A disabled Sand Creek High School student was suspended Monday after school officials discovered medical marijuana in his lunch box, according to Gazette news partner KKTV.
Jackson Stormes, 16, has constant seizures because of Dravet Syndrome, which has left him severely disabled. His mother, Jennie Stormes, says cannabis is the only medicine that has stemmed the seizures. Instead of seizing for 30 to 60 minutes at a time, the episodes last only two to three minutes.
The family moved from New Jersey to get better access to medical marijuana. Jennie Stormes said she accidentally put yogurt mixed with cannabis pills in Jackson's lunch on Monday, and she got a call from the school around lunch that he had been suspended for bringing a controlled substance to school.
"I was like, 'You're kidding me,'" Jennie Stormes told KKTV. "He didn't do anything. Jack does not have the ability to form that intent. He didn't make lunch, he didn't pack lunch."
Jackson was suspended for one day, forcing him to miss therapy services he usually receives.
"They are making his services less available and making him more disabled by taking more away from him," Jennie Stormes said.
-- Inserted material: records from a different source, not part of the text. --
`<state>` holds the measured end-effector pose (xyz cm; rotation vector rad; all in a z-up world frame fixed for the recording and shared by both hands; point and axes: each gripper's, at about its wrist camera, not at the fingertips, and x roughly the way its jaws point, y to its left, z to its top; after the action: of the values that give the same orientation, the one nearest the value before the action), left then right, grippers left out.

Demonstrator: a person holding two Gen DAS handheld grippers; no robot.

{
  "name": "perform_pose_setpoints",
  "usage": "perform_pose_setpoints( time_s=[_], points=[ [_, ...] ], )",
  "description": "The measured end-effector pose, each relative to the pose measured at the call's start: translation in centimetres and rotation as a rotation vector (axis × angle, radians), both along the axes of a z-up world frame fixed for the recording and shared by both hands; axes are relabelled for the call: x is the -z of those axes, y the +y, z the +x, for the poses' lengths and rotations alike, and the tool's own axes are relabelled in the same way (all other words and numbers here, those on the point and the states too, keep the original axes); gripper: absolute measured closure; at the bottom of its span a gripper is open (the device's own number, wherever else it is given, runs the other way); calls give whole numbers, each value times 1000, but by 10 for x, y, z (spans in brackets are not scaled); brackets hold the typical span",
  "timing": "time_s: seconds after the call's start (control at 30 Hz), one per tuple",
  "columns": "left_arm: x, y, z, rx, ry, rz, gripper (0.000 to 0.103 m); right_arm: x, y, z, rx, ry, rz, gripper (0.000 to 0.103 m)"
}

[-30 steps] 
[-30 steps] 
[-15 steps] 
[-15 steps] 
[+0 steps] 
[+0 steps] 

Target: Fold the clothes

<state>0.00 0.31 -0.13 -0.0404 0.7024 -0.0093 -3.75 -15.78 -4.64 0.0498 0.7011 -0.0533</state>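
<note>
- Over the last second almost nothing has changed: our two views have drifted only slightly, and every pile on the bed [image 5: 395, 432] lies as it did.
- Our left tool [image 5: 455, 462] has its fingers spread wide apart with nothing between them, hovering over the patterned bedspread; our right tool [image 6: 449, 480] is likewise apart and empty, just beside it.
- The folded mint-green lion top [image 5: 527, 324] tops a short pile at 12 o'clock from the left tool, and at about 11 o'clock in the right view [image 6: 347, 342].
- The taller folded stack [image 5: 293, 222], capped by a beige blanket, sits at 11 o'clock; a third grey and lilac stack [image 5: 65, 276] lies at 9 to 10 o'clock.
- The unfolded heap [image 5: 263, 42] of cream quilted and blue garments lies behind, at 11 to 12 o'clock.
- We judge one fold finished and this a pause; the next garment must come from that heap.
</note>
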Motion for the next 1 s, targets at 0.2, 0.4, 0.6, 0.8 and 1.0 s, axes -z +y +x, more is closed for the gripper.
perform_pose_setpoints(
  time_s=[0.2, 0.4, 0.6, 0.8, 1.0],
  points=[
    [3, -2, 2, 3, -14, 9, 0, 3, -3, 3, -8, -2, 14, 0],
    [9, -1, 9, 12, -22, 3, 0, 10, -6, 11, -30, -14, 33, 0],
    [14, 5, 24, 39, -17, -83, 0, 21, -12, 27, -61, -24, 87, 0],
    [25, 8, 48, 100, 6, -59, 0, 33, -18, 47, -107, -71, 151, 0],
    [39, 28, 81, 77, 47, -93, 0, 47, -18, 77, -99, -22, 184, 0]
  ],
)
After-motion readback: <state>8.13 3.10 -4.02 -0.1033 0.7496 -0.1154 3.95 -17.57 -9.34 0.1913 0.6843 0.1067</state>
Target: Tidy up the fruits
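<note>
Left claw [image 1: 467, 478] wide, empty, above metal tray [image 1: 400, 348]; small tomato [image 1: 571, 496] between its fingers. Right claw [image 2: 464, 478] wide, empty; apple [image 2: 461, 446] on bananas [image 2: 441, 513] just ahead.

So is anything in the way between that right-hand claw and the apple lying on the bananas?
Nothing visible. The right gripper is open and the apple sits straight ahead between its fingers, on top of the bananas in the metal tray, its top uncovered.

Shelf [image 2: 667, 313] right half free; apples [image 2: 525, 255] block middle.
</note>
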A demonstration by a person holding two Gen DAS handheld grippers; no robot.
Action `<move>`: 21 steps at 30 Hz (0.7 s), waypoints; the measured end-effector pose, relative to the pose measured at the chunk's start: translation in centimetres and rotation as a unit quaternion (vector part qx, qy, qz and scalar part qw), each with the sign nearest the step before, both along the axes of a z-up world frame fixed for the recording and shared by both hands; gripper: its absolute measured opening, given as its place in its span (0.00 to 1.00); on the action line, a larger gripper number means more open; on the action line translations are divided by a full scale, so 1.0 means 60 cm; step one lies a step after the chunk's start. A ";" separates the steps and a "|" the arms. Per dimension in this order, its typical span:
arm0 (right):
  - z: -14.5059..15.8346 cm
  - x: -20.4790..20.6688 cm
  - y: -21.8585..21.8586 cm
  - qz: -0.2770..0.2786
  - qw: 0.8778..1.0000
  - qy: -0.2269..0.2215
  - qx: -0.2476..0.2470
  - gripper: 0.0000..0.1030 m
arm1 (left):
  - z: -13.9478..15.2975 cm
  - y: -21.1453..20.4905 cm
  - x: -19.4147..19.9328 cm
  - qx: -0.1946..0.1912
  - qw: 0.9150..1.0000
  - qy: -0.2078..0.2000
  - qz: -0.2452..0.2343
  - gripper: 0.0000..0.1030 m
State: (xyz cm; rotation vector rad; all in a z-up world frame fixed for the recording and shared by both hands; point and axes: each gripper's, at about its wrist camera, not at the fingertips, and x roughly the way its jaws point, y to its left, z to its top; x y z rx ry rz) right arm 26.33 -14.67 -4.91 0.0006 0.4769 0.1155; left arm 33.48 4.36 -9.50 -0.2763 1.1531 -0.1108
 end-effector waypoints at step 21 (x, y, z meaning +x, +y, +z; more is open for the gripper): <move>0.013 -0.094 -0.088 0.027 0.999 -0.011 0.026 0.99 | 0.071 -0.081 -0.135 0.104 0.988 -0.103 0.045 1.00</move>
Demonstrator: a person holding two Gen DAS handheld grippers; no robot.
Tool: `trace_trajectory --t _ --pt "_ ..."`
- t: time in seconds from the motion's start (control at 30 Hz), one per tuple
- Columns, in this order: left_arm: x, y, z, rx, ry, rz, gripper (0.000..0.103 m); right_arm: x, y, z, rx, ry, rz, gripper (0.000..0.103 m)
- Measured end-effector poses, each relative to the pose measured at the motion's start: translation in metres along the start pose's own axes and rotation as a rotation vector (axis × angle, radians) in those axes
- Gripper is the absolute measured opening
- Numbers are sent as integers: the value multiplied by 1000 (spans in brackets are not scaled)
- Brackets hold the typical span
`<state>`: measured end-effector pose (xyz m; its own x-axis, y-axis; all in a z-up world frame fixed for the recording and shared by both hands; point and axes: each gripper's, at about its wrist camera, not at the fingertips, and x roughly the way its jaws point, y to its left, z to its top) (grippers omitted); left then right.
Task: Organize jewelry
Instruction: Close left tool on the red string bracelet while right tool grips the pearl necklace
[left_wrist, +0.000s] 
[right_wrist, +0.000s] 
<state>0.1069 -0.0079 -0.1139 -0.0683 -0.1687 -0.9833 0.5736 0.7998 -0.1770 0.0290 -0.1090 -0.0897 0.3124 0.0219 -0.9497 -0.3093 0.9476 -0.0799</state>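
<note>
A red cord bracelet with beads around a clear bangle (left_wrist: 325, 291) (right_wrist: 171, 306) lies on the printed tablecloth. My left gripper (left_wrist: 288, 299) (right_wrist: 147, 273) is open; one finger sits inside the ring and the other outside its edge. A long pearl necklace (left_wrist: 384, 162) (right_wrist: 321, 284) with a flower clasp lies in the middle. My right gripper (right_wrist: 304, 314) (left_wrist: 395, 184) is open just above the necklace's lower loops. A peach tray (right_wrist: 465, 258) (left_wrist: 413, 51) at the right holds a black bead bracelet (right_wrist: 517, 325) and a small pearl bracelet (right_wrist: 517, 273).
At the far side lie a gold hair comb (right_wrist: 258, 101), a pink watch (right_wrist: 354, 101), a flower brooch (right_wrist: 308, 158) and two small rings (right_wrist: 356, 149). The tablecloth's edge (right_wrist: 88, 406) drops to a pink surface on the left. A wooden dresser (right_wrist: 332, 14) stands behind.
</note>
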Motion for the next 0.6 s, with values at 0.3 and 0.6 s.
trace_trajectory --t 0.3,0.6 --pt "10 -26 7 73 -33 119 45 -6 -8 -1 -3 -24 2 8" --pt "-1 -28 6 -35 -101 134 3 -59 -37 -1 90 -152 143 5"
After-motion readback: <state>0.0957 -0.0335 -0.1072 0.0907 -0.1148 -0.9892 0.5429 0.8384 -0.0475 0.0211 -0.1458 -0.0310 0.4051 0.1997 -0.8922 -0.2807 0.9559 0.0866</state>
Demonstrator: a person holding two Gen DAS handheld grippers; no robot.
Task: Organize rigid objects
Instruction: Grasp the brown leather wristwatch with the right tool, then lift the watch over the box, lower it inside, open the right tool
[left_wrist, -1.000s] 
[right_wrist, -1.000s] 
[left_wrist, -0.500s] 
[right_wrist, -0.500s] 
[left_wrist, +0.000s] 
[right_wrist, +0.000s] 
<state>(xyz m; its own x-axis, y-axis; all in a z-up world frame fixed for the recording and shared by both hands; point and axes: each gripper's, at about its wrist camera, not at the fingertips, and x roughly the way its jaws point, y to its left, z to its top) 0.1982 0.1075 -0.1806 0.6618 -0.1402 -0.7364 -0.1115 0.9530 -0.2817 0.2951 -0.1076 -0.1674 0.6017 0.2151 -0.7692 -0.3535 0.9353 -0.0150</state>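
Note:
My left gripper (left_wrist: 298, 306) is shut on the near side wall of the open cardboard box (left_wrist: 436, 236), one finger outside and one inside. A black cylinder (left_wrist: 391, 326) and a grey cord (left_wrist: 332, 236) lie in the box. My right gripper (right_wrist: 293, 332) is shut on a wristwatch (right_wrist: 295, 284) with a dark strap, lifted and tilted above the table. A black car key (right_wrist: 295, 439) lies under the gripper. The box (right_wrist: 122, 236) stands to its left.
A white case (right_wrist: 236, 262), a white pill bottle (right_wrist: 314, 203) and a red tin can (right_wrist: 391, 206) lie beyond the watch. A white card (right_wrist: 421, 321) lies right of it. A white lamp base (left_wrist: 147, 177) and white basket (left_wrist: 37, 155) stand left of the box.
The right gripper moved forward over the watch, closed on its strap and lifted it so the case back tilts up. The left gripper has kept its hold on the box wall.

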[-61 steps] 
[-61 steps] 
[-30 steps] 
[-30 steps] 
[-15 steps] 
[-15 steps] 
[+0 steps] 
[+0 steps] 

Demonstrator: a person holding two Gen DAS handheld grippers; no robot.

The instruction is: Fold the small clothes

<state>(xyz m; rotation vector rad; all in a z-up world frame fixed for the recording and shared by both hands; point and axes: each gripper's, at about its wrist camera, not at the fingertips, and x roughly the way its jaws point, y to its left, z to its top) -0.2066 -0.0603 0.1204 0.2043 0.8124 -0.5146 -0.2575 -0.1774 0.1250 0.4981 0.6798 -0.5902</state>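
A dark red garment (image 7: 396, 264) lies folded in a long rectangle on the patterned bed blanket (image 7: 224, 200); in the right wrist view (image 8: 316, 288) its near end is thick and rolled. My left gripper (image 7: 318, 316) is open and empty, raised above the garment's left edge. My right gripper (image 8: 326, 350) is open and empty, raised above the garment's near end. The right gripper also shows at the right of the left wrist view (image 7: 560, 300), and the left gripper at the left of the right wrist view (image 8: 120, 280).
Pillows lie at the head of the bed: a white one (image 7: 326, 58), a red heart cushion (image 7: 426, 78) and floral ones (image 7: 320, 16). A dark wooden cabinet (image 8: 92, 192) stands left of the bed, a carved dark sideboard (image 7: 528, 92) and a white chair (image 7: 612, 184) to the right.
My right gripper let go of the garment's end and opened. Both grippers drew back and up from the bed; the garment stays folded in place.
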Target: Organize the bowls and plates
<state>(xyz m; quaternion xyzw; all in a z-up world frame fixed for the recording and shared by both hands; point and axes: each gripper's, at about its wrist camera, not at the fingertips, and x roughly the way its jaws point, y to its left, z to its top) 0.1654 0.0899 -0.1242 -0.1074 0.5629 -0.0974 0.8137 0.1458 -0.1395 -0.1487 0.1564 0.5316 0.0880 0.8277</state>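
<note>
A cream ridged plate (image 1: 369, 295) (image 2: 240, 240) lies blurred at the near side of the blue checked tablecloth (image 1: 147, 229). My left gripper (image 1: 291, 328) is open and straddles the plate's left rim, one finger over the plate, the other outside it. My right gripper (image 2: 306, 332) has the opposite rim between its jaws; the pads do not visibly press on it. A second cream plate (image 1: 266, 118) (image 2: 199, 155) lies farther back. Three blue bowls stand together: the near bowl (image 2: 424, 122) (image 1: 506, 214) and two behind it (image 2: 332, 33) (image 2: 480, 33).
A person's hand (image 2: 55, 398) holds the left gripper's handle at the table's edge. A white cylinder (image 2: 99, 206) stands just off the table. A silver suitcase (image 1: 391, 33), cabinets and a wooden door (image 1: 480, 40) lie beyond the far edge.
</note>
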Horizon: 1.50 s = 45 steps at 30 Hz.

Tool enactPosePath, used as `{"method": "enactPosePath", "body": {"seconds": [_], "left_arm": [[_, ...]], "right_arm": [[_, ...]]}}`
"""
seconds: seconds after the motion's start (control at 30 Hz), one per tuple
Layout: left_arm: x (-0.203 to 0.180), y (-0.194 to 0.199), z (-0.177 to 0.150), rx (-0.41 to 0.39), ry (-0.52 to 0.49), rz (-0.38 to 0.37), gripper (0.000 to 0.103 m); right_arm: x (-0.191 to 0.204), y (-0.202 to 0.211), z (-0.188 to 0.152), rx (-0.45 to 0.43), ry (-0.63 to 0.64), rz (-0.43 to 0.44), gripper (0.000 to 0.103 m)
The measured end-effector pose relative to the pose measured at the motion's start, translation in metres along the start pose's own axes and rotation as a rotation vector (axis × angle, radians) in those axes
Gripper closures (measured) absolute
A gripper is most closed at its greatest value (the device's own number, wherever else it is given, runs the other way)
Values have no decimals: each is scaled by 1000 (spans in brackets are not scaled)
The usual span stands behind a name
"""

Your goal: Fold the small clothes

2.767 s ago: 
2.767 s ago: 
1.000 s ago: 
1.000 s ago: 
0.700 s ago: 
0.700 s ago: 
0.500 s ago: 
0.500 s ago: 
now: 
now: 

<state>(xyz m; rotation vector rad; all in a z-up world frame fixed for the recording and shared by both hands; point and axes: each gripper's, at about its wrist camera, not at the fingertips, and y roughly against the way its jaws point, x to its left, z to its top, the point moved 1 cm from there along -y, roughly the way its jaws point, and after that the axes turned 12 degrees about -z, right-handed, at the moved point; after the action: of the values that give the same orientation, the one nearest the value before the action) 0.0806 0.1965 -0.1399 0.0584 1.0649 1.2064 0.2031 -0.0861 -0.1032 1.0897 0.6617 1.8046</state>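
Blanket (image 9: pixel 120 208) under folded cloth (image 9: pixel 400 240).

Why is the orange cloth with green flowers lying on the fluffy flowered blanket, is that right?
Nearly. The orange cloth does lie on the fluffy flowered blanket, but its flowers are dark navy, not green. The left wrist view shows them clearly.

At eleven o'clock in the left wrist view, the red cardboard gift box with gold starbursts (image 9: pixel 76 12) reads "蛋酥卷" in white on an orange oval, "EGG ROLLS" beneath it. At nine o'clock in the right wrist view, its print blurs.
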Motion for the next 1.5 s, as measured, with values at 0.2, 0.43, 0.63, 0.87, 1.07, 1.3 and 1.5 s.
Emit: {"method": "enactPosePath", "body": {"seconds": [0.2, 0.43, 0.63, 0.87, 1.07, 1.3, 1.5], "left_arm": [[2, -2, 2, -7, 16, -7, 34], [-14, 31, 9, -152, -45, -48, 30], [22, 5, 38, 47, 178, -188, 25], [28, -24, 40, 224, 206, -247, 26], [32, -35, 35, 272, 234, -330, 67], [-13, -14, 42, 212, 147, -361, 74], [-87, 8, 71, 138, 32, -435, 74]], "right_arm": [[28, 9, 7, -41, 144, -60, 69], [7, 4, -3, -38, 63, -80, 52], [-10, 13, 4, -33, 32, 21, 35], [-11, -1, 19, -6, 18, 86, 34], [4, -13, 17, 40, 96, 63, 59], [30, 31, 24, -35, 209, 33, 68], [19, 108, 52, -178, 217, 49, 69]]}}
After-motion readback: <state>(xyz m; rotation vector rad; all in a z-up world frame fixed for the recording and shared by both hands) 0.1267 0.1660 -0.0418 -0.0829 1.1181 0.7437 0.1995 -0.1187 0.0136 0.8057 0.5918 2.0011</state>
A new Colorado statute would allow students to use cannabis medicine at school, but it doesn't go into effect until next school year. A school nurse would have to administer the medication.
Falcon School District 49 writes its policies to Colorado law, although it supports "parents making decisions in the best interest of their students," spokesman Matt Meister said after the school board meeting on Thursday. Jennie Stormes spoke at the meeting.
"Given the policies in District 49, they are always applied equally and consistently to all of our students and we appreciate that our administrators worked consistently and collaboratively with each other to make sure those were followed and our discipline matrix was adhered to," he said.